DIMM-connected Flash: The next evolution in flash acceleration

Well here we go again. But this time, we’re not talking about some new ultra responsive flash technology simply in terms of a new chip fabrication technique, but rather focusing on narrowing the distance between the flash memory and the CPU. This distance will be the focus of this article. You may ask, “why is that important?” (I’m glad you asked).

While it is true that not all flash memory is the same (SLC vs. MLC vs. TLC), that is only half the story. The rest of the story is how the flash memory is physically connected (and more specifically where it is connected) to the underlying system. There now exists four different ways to connect flash to a system:

The first method is direct attached. This involves connecting the flash memory to an internal storage port within the system, usually through some type of storage I/O controller.

The second method is array based. This involves connecting the flash memory to an external storage array, which has controllers of its own. These controllers are then connected to the system via a Host Bus Adapter (HBA).

The third method is PCIe based. This involves placing the flash memory on a PCIe card and connecting it via the PCIe slot within the system.

The fourth method is DIMM based. This involves placing the flash memory on a DIMM memory board and connecting it via the DIMM slots within the system.

The illustration below shows the various relationships described above:

General System Board Layout

With regard to the diagram above, you should immediately notice that the DIMM-connected option is the closest flash component to the CPU simply in terms of its electrical path. In order to communicate with the devices of the other three connection methods, the I/O to and from the CPU needs to traverse additional electrical circuits (on-board South-Bridge controller and additional controllers downstream from the CPU), therefore increasing latency for each operation.
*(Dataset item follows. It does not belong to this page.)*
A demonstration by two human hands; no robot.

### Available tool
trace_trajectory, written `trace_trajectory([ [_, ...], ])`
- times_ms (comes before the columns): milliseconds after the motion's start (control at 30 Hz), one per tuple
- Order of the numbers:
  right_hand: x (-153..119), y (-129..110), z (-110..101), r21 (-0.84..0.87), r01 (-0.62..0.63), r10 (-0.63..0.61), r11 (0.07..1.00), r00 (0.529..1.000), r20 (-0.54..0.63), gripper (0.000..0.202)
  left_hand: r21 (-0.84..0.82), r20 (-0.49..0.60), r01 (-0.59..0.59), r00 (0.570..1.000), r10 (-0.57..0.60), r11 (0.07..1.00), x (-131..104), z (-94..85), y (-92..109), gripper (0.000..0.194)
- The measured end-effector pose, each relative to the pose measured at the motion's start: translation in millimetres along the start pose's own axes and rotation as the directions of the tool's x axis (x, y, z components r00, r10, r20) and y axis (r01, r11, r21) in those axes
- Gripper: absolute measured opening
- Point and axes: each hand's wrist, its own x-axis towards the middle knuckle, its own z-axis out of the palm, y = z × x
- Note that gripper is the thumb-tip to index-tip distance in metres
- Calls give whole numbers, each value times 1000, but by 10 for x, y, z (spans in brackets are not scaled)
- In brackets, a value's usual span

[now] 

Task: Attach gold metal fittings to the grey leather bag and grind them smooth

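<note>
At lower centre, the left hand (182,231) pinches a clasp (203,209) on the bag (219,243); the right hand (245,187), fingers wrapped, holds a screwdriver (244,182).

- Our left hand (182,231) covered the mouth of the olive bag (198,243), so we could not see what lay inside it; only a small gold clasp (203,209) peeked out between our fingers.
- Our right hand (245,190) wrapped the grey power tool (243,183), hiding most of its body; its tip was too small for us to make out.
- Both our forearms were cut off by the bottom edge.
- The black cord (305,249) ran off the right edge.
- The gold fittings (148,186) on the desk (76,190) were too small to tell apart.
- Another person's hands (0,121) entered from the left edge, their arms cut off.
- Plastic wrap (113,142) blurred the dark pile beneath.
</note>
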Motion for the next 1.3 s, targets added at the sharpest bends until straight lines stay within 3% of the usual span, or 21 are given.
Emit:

So what is the bottom line? The bottom line is context switching, and more specifically Round Trip Time (RTT). Context switching is used to maintain the state of a process while waiting for a slower component of the system to respond (such as a disk). Context switching is generally considered to be expensive since it takes time to complete the switching operation (typically between 2 – 100 microseconds). The more time a process takes to complete, the slower the entire process runs. Pretty simple right?

Context switching is necessary in order to prevent holding up the entire system waiting for each process to complete. Without context switching, systems would not have the ability to multitask operations making the user experience extremely frustrating.
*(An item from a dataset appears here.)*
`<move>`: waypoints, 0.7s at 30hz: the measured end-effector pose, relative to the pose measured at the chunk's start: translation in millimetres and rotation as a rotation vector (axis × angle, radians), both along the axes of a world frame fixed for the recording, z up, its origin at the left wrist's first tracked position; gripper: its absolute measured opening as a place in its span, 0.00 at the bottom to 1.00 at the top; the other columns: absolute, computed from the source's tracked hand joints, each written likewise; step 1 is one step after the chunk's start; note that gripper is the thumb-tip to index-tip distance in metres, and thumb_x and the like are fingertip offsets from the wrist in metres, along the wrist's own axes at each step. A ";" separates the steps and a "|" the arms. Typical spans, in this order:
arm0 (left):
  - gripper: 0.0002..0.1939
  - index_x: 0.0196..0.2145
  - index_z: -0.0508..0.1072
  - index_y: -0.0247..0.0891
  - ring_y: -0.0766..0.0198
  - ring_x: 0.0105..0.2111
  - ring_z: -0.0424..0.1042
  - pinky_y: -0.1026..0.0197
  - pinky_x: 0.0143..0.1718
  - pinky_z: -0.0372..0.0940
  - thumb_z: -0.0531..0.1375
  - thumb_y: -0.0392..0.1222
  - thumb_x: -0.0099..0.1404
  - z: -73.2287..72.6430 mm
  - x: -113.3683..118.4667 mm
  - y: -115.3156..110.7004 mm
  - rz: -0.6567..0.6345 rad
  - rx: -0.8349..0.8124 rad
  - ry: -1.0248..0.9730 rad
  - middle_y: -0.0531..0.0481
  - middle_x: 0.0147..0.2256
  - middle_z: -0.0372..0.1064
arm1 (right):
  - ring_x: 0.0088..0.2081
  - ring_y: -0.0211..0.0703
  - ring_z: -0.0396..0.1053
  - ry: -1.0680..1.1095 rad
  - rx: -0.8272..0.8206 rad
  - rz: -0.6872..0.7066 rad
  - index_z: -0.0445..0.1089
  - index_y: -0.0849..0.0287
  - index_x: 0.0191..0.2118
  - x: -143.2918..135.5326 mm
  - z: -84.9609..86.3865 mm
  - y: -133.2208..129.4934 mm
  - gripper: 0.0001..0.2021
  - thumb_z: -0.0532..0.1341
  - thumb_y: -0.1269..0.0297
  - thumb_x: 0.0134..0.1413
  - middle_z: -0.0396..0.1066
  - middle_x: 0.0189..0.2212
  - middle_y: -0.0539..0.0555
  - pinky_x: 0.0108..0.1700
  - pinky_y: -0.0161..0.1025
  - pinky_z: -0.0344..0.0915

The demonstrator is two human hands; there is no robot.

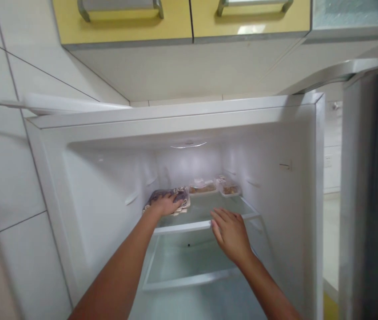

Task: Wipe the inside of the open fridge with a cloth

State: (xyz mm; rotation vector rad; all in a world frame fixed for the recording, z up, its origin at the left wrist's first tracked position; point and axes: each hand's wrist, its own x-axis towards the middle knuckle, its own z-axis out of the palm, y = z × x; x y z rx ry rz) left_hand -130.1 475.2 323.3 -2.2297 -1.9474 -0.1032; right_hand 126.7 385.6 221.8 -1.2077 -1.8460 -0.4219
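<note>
**Both hands inside an open fridge, top shelf**

Forearms come in from the bottom edge, both reaching up into the open fridge (302, 186). Left hand (167, 204) is deepest in, at about 11 o'clock from the right one, palm down and fingers curled over a greyish-purple bagged packet (170, 195) that sits on the left side of the upper glass shelf (208, 206). Looks like a grip on it, or at least a firm press; the packet is resting on the shelf, not lifted. Right hand (230, 235) is empty, fingers loose and spread, resting on the white front rim of that same shelf.

Further back, around 12 to 1 o'clock from the packet, two clear lidded food containers (203, 186) (230, 189) with something brownish inside sit against the rear wall, apart from the hand. Lower glass shelf (189, 266) shows nothing on it from this angle.

How far along? My read: the packet is the thing being handled, and it's at the shelf-contact stage, whether arriving or leaving I can't tell. Fridge door (372, 200) is open at 3 o'clock. Yellow cabinets (125, 22) overhead, white tile wall (5, 169) at 9 o'clock.
</note>
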 end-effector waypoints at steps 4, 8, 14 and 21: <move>0.42 0.67 0.58 0.47 0.35 0.66 0.57 0.32 0.62 0.53 0.37 0.71 0.65 -1.5 6.4 -57.9 0.029 -0.019 -0.015 0.41 0.69 0.54 | 0.57 0.46 0.70 -0.020 -0.002 -0.001 0.73 0.53 0.53 0.1 0.9 -1.3 0.16 0.51 0.62 0.68 0.75 0.55 0.54 0.57 0.47 0.59; 0.40 0.66 0.61 0.45 0.38 0.65 0.59 0.33 0.63 0.55 0.38 0.68 0.66 -3.2 13.4 -110.9 0.026 0.014 -0.033 0.40 0.68 0.57 | 0.58 0.47 0.69 -0.018 -0.036 0.001 0.73 0.53 0.54 0.1 2.5 -2.8 0.17 0.51 0.62 0.69 0.75 0.55 0.54 0.57 0.48 0.59; 0.51 0.69 0.54 0.41 0.33 0.68 0.53 0.30 0.64 0.53 0.51 0.74 0.57 -1.1 16.8 -147.0 0.020 -0.032 -0.001 0.37 0.70 0.50 | 0.59 0.49 0.68 -0.016 -0.101 0.023 0.73 0.54 0.54 1.3 5.1 -3.6 0.18 0.50 0.61 0.69 0.74 0.57 0.53 0.59 0.49 0.58; 0.67 0.71 0.44 0.44 0.29 0.70 0.44 0.30 0.67 0.47 0.72 0.58 0.39 -7.4 7.0 -127.3 0.020 -0.064 0.143 0.36 0.72 0.41 | 0.58 0.49 0.68 -0.010 -0.075 0.021 0.72 0.55 0.54 1.2 3.0 -2.6 0.18 0.49 0.61 0.69 0.74 0.56 0.53 0.58 0.49 0.58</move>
The motivation behind connecting flash at the DIMM slot is to reduce the number of context switches needed for each operation performed against the storage device. Below is a comparison of the number of context switches that are typically needed to move I/O through each connection method to the downstream storage device (these are general numbers and will vary based on manufacturer):

Connection Method Context Switches
Array Based 12-16
Direct-Attached 8-10
PCIe Based 2-4
DIMM Based 1-2

It is still very early in the DIMM-connected flash arena, but it offers some very exciting and affordable options for those looking to introduce flash into their environment. With all of these different flash options available in the industry, it will take an intelligent storage management system to efficiently coordinate access and unify all of these various storage devices (hint hint).